* _What you should do_: From the records below, copy each line that has the word "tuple" in it.

━━━ Supplied data

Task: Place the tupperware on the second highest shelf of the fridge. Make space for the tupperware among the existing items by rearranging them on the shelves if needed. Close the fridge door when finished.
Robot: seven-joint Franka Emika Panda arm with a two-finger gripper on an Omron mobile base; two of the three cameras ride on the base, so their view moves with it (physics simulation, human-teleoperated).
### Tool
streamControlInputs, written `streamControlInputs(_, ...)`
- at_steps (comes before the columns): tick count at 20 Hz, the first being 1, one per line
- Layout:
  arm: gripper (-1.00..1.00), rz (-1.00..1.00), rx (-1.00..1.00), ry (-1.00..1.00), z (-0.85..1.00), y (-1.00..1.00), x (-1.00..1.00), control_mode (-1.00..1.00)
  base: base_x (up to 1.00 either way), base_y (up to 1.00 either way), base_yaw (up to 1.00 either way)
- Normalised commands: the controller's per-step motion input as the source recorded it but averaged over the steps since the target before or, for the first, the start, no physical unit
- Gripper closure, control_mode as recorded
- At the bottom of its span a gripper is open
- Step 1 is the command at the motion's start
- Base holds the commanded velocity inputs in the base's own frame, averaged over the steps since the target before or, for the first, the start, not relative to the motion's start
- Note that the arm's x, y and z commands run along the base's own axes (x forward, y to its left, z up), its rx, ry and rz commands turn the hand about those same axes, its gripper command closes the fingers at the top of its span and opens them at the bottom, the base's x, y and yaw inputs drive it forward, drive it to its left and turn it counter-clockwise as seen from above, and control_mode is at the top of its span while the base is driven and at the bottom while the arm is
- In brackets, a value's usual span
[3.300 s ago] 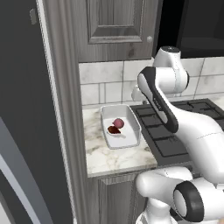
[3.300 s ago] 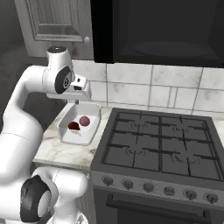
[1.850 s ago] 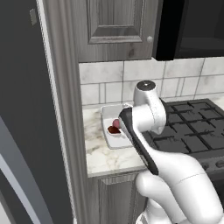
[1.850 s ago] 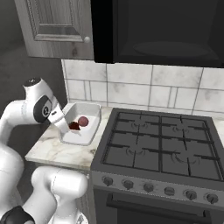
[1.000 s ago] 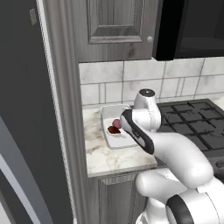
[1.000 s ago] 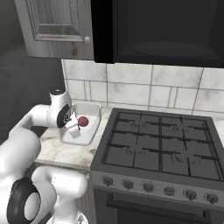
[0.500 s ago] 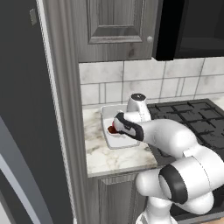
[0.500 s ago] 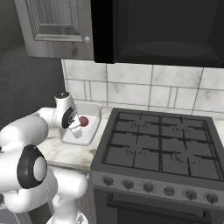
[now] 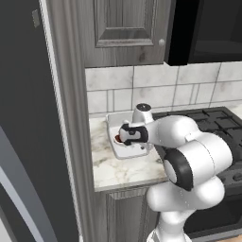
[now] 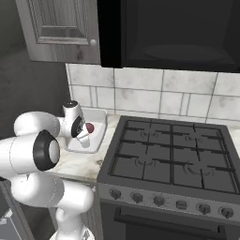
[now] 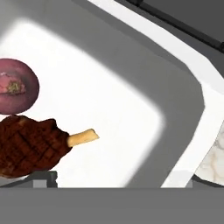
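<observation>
Since the tupperware (image 9: 126, 142) looks stiff, light and open-topped with loose food, the open gripper (image 9: 126, 136) should pinch its rim, level.

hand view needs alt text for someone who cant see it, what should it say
Close view down into a white rectangular plastic tupperware holding a dark brown grilled meat piece on a pale bone and a round reddish-purple food item. A patch of marble counter shows past the container's corner.
</observation>
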Motion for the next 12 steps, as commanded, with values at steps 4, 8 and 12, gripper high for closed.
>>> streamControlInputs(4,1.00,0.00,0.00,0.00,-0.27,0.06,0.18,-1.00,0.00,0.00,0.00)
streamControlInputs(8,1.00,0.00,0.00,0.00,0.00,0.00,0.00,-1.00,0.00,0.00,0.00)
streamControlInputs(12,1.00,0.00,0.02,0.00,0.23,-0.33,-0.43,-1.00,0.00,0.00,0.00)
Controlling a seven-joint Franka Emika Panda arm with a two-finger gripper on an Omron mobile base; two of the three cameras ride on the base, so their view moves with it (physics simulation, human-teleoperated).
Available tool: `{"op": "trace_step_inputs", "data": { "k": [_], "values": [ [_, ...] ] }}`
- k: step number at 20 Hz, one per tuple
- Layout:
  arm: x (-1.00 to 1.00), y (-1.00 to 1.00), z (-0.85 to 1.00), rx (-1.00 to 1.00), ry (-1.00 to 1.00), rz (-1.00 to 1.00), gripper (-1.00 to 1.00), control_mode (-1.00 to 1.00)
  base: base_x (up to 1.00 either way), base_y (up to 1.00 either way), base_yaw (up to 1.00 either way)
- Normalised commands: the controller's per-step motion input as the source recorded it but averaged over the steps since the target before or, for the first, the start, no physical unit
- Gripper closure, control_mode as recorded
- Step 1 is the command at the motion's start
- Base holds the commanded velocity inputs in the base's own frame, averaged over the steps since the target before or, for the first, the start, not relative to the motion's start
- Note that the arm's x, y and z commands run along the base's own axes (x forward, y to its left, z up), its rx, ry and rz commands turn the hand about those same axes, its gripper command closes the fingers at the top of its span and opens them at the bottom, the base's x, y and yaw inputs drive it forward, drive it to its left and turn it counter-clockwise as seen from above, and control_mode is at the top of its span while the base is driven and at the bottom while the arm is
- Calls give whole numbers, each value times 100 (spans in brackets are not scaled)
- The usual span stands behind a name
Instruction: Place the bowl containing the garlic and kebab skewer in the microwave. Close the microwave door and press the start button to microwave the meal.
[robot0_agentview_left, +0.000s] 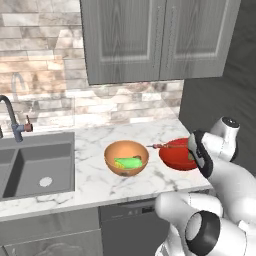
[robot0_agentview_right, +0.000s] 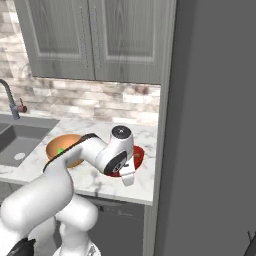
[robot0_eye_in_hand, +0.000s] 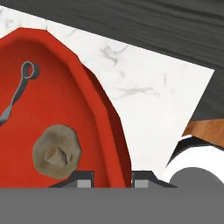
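- Nearest the hand camera, the two small dark fingertips (robot0_eye_in_hand: 84, 176) of the gripper (robot0_eye_in_hand: 112, 178) rise on either side of the rim of the wide, shallow, glossy red bowl (robot0_eye_in_hand: 52, 109), one tip inside the wall and one outside it.
- That straddle looks chosen for a rim pinch: the bowl is too wide to span, so its thin wall is the natural place to take it.
- The jaws stand only a little apart, about the width of the wall between them; I cannot tell whether the pads already press on it or merely flank it.
- Inside the bowl the small brownish-grey rounded garlic lump (robot0_eye_in_hand: 56, 151) lies just beside the inner fingertip, and the looped end of the thin kebab skewer (robot0_eye_in_hand: 18, 92) rests farther along the floor, apart from the tips.
- From the left base camera the bowl (robot0_agentview_left: 176, 156) sits on the white marble counter (robot0_agentview_left: 90, 185), near the tall dark panel at its right end, with the skewer (robot0_agentview_left: 167, 145) jutting over its rim toward the orange-tan bowl (robot0_agentview_left: 126, 158) holding a green item, which stands just beside it.
- The arm reaches down over the bowl's right side, so the lift should be kept level to keep the food in.
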Motion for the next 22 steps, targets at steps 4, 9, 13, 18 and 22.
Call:
{"op": "trace_step_inputs", "data": {
  "k": [4,9,13,18,22],
  "values": [
    [-41,43,57,-3,-44,0,100,-100,0,0,0],
    [-30,63,60,0,-52,0,100,-100,0,0,0],
    [-26,61,88,0,-33,0,100,-100,0,0,0],
    [-13,36,100,0,-4,8,100,-100,0,0,0],
    [-30,20,98,0,0,9,100,-100,0,0,0]
  ]
}}
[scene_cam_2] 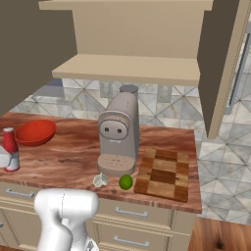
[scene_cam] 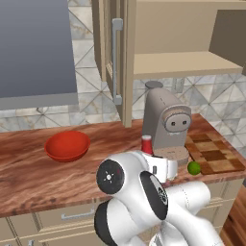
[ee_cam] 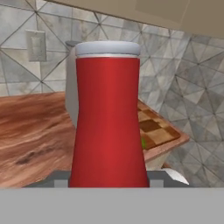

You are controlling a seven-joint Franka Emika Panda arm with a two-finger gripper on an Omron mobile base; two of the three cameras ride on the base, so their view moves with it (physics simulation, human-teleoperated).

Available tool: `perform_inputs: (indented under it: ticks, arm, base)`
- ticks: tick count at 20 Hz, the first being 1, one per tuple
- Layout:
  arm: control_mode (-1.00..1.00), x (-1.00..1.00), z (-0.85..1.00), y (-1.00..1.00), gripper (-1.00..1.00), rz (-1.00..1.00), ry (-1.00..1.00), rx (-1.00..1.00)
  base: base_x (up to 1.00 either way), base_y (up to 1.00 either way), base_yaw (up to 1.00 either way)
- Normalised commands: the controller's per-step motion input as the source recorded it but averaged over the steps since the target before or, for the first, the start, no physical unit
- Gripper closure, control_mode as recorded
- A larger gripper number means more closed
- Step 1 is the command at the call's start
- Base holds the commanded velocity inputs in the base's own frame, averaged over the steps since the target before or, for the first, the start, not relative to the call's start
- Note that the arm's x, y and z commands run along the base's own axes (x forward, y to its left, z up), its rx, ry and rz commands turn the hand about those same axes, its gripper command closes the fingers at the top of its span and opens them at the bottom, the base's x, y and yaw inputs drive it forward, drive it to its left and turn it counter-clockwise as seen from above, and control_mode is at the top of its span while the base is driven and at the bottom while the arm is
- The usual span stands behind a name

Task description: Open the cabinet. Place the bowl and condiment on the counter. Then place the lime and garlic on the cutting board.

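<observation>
A: Red fills the middle of the hand view: the condiment (ee_cam: 108, 118), white cap up, upright between the tips of the claw (ee_cam: 108, 181). Is the claw closed on it?

B: The tips sit at either side of its base, but I cannot tell whether they press it. From the right base view the condiment (scene_cam_2: 11, 148) stands on the surface (scene_cam_2: 68, 162), near its front edge.

A: And the bowl?

B: The bowl (scene_cam: 67, 145) rests on the surface well left of the bottle. The cabinet (scene_cam: 182, 38) above is open, its shelf bare.

A: The lime and garlic?

B: The lime (scene_cam_2: 126, 182) and garlic (scene_cam_2: 100, 180) lie near each other at the front edge, in front of the grey coffee machine (scene_cam_2: 118, 132). The lime is just beside the cutting board (scene_cam_2: 164, 174), not on it.
</observation>
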Motion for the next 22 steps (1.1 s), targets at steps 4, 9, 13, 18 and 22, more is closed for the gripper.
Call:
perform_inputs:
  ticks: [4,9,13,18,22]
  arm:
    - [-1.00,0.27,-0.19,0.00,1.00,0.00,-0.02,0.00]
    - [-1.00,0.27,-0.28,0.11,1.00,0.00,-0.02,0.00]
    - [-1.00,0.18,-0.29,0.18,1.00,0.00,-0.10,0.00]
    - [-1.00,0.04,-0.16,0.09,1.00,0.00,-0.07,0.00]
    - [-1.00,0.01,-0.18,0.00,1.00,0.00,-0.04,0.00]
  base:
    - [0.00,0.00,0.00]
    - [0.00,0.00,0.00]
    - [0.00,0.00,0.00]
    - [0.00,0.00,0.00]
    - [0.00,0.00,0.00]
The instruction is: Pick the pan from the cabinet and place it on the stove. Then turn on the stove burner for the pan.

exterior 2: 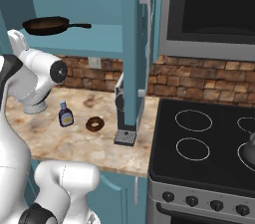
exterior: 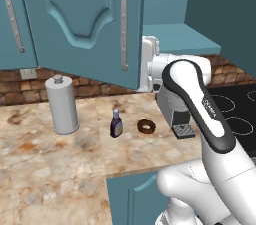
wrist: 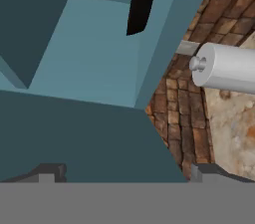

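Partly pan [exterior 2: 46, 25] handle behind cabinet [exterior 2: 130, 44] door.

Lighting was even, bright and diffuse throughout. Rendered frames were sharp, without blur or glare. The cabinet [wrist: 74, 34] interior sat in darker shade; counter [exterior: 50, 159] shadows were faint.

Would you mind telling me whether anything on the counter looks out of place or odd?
Yes: a chocolate donut lies bare on the counter, no plate under it, beside a small syrup bottle. Nothing looks spilled or tipped.
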Motion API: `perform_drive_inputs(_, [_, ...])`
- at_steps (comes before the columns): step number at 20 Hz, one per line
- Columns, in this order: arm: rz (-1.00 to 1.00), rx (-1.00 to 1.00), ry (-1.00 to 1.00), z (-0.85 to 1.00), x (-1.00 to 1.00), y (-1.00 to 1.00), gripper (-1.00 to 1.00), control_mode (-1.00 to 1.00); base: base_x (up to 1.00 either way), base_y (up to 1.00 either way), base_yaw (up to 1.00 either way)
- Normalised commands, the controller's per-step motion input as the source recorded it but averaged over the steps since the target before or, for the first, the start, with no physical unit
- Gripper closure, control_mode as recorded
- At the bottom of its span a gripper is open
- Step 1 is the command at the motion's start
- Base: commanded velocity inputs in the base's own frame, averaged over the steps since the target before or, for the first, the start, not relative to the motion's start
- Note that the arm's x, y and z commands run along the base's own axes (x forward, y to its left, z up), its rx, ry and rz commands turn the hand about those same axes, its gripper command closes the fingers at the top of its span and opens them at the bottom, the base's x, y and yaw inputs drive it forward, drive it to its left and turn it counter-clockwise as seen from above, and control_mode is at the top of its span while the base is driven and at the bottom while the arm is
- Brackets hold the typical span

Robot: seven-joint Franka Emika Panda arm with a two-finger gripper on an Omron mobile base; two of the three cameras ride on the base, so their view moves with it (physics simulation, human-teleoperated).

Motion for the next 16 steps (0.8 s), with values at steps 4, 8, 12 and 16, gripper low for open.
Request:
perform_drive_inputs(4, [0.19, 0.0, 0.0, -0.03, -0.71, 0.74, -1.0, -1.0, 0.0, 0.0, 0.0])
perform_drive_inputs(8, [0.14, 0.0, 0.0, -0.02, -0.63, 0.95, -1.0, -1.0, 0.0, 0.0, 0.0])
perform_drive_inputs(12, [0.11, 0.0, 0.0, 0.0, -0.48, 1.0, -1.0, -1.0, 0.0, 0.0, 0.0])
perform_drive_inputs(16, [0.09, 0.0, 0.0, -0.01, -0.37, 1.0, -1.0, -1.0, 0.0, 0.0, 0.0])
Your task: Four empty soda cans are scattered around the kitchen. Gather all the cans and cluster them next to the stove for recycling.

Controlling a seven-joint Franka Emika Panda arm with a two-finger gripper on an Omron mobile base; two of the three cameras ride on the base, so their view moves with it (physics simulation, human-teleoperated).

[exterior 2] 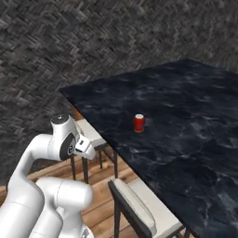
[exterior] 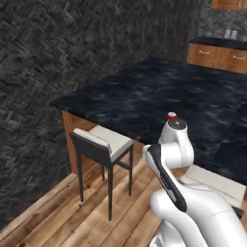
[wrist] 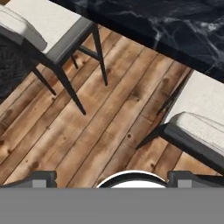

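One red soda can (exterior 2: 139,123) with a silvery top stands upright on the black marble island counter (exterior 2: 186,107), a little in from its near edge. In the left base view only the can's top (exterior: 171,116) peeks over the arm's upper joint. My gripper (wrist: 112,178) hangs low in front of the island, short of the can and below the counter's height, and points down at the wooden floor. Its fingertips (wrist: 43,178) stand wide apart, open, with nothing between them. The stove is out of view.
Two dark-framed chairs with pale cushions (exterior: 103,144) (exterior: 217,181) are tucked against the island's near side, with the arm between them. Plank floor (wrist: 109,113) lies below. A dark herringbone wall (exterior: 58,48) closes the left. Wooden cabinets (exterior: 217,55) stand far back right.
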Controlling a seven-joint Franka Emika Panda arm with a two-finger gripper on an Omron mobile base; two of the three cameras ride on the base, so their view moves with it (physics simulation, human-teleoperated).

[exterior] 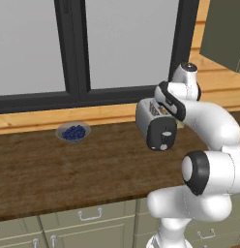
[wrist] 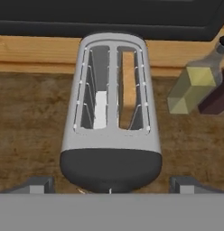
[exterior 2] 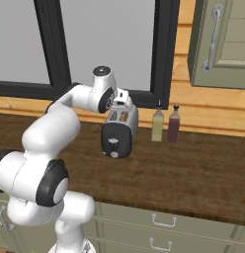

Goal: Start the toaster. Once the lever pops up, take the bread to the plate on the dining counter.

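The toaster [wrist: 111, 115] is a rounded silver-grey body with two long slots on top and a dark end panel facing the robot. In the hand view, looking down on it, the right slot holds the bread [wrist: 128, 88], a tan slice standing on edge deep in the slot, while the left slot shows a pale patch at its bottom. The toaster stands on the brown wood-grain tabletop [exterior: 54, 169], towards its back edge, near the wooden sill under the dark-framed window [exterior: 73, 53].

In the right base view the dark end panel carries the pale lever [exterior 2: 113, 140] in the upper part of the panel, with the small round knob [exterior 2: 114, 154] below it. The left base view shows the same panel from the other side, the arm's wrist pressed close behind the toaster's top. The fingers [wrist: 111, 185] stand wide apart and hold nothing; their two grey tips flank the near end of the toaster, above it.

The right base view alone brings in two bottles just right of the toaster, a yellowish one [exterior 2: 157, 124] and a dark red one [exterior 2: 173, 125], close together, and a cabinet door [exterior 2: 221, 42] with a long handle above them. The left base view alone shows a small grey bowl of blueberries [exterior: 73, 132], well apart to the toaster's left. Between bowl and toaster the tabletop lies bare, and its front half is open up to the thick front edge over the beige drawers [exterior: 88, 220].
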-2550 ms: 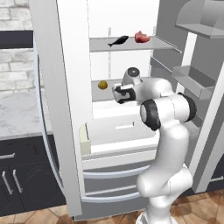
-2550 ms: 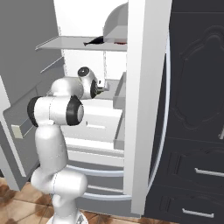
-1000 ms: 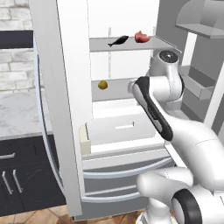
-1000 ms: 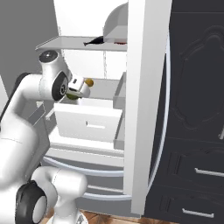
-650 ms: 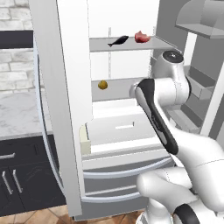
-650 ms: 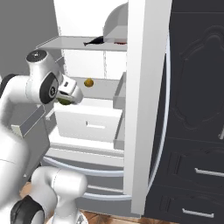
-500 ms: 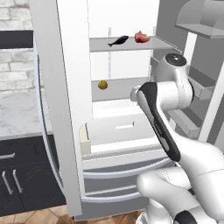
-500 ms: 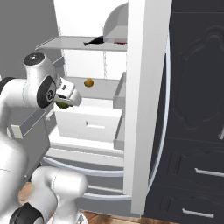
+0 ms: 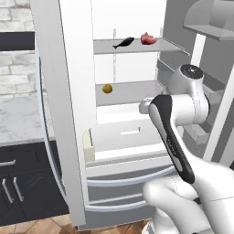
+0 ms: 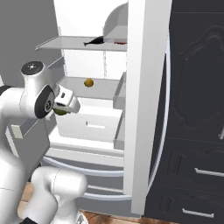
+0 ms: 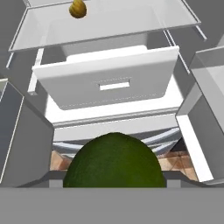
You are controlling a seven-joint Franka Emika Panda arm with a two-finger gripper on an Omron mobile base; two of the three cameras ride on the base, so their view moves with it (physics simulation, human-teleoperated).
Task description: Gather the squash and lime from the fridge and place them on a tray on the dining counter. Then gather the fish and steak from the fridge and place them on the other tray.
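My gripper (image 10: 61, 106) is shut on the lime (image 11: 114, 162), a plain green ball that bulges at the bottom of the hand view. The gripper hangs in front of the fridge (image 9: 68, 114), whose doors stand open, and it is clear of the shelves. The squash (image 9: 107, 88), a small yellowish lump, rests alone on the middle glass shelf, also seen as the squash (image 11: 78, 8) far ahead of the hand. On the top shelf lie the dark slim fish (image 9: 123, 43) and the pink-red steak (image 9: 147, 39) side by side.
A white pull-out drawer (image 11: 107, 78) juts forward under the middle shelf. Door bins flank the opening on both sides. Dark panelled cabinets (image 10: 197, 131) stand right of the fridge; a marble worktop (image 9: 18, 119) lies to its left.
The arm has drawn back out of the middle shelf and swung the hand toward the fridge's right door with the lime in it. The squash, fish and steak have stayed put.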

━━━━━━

* _Solution to this exercise_:
- k: step number at 20 Hz, one per tuple
- ticks: tick count at 20 Hz, the first being 1, one per tuple

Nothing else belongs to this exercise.